L
a situation est catastrophique à la ferme où Mery vit avec sa famille : les mauvaises récoltes se succèdent et le spectre de la famine plane. Afin d’obtenir l’aide de l’omnipotente reine Bérénice, le père se rend à la capitale, accompagné de la gamine. Mais, pour cette dernière, le secours espéré prend un tour inattendu : elle est vendue à la souveraine contre la prospérité des siens. Quelques années après, elle est devenue Asmodée et appartient au cortège des Semi-Déus, ces enfants aux capacités magiques, vénérés par la population et asseyant l’emprise de la dirigeante. Possédant le rare don de métamorphose, l’adolescente s’ingénie à s’en amuser, peu attentive aux lézardes qui entament la belle façade du système.
Après Bakamon et Kinra gils, Jean-Gaël Deschard et Juliette Fournier entament une nouvelle collaboration, qui s’inscrit dans un univers baignant dans la fantasy, comme leur série Kami.

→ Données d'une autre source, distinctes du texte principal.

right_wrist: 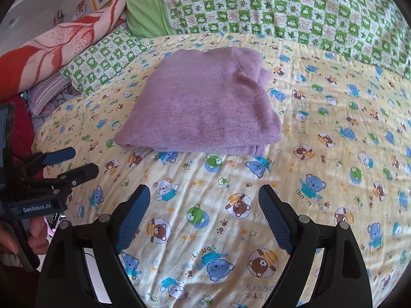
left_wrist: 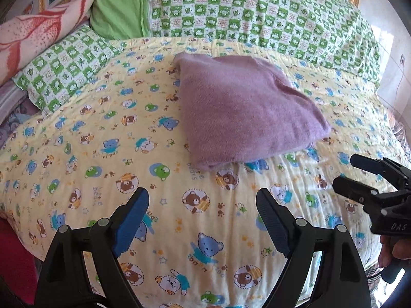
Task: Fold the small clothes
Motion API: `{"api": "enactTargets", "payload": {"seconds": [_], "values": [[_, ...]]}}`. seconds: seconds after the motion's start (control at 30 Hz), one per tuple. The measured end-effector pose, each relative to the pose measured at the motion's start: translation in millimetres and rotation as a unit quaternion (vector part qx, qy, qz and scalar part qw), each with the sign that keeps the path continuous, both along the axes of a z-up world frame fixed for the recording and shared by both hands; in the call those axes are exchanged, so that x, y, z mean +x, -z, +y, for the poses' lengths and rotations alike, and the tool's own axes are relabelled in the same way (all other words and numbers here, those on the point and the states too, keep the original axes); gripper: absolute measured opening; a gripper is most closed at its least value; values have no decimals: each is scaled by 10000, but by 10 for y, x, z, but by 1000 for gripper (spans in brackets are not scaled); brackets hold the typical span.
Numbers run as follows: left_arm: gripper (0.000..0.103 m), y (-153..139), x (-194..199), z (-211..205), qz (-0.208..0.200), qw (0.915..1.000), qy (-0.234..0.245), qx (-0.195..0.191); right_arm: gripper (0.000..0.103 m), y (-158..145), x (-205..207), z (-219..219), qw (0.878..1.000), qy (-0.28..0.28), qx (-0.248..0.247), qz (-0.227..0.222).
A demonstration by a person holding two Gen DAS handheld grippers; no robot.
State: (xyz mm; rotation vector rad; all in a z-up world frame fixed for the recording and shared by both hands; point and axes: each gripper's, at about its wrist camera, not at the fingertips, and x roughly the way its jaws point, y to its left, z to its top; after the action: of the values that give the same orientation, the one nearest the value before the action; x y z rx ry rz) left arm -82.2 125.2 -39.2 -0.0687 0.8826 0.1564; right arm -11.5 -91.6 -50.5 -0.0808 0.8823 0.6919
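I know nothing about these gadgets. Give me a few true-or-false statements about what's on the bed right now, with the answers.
1. The purple garment lies folded on the yellow teddy-bear sheet. True.
2. The left gripper is clamped on the garment. False: it is open and empty, short of the garment.
3. The right gripper is open, holding nothing. True.
4. The garment lies on the green checked pillow. False: it lies on the teddy-bear sheet, apart from that pillow.
5. Several more garments lie on the sheet. False: only the purple one shows there.

Bare quilt (left_wrist: 200,184) before folded sweater (left_wrist: 239,107); pillows (left_wrist: 257,7) behind.
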Motion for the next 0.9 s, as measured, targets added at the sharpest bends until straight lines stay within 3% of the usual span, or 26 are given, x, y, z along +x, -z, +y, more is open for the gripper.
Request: {"api": "enactTargets", "payload": {"seconds": [0.23, 0.4, 0.9], "values": [[89, -327, -8, -50, -531, 9986, 4, 69, 88, -244, -11, 22, 9991, -169, 68, -383], [95, -385, -46, -167, -760, 9970, -18, 125, 101, -409, 21, -7, 9971, -196, 214, -708], [97, 50, 154, -131, -318, 9991, -43, 290, 102, -59, 180, 151, 9971, -199, -67, -725]]}}
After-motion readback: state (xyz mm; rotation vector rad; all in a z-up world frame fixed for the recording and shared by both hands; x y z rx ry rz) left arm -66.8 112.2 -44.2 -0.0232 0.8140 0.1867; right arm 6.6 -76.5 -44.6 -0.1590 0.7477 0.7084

Tome introductif, La fabrique des enfants dieux installe le décor, présente les personnages et laisse entrevoir quelques enjeux. Plutôt classique, le schéma n’en demeure pas moins efficace et ménage quelques effets de surprise. Bien que l’ellipse de cinq ans s’accompagne d’un bref flottement, celui-ci est dissipé dès qu’Asmodée est identifié comme étant Mery. Ce faisant, le procédé suscite la curiosité du lecteur amené à s’interroger sur le changement de nom ainsi que sur les pouvoirs acquis par l’héroïne. Progressivement, le scénario égrène des éléments participant au mystère. Il met en avant des pratiques sombres, un contrôle de tous les instants, des dissensions internes et des réclamations externes. En parallèle, le scénariste entoure la protagoniste de figures secondaires – mentors, autres Semi-Déus – encore peu approfondies mais déjà assez caractérisées, certaines suscitant même un certain intérêt. Quant à la fameuse reine Bérénice, elle apparaît machiavélique à souhait et plusieurs passages donnent un aperçu de ses méthodes. Une pincée d’humour saupoudre l’ensemble et va de paire avec un côté un peu caricatural qui se retrouve dans les échanges.
Pour animer cette aventure, Juliette Fournier déploie un dessin typé manga et une mise en couleur globalement agréables. Grands yeux, traits expressifs, tenues japonisantes ou hellénisantes, décors soignés trouvent place dans des planches composées de quatre à huit cases. Les cadrages et plans alternent bien sagement entre vues rapprochées et angles plus larges. Enfin, si tout est très lisible, il est dommage que le dynamisme reste timide.
En dépit de quelques bémols, cette ouverture de Semi-Déus constitue une lecture plaisante, avec un personnage fort et un propos promettant d’être intéressant autour de la manipulation et de l’emprise sur fond de merveilleux. À découvrir.